The authors found that many people in Kuala Koh prefer to rely, for healing, on their traditional uses of plants rather than on modern medicines. Many Batek are still engaged in hunting and gathering in the forests, so they are frequently, if not constantly, exposed to the medicinal plants.

Taman Negara National Park entranceAllias and Salleh participated in one hunting and gathering expedition into the forest; within 500 meters of entering the woods, they noticed the presence along the trail of five different plants that members of the community had shown them earlier, plants which had properties useful for curing fevers, diarrhea, headaches, and cancers.

However, the authors did learn that the traditional knowledge of medicinal plants has been declining among the Batek. In some cases, the plants themselves have become scarce in the surrounding area—difficult to obtain despite the fact that the national park is completely protected.

The knowledge of medicinal uses of forest plants is typically transferred orally from elders to younger people. Although many Batek possess some familiarity with medicinal plants, more detailed knowledge tends to be retained by fewer people: experts such as Pak Abu. The knowledge is then transmitted to younger family members of the expert.

However, this transfer of the plant knowledge from older to younger people requires that the latter be already reasonably familiar with the forest. But that process has become a challenge for the Batek. In order for younger people to be familiar with some of the plants, they would have to walk considerable distances into Taman Negara. In earlier times, when the Orang Asli commonly lived surrounded by forests, plant resources were easily available close to their homes. In recent years, the forests have increasingly been cleared around their communities.

The authors argued that it is important for the Batek to identify who actually owns the medicinal knowledge of the forest plants. If monetary benefits were to become available to the community from the development of possible medicinal uses of plants—for instance, from the patenting of a new drug by an international pharmaceutical firm based on a local plant—who would actually own that knowledge and benefit from the sale? A good answer was not provided.
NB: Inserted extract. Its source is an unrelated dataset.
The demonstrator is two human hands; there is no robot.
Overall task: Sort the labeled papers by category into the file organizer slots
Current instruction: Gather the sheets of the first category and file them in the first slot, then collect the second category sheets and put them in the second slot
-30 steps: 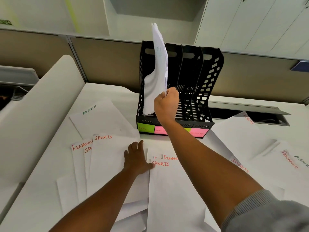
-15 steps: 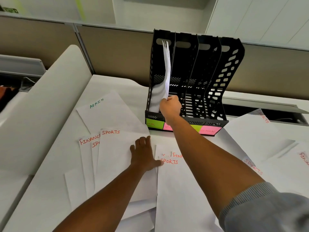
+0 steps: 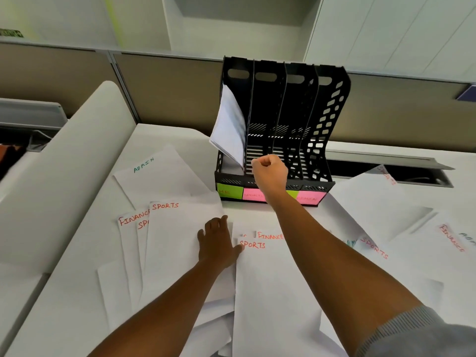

Alias and Salleh observed that the younger members of the Batek community are becoming less and less attached to the traditional hunting and gathering lifestyle. They are no longer much interested in going into the forest and searching for medicinal plants and foods. Yon, who is 24, told them that “many of them (the younger generation) prefer to just hang around and [do] nothing (p.282).”

Alias, Amran and Hood Salleh. 2014. “The Challenges of Managing Traditional Knowledge Related to Medicinal Plants among the Batek Community in Kuala Koh, Gua Musang, Kelantan, Malaysia.” Journal of Social and Development Sciences 5(4): 275-283. Available free of charge as a PDF on the Internet.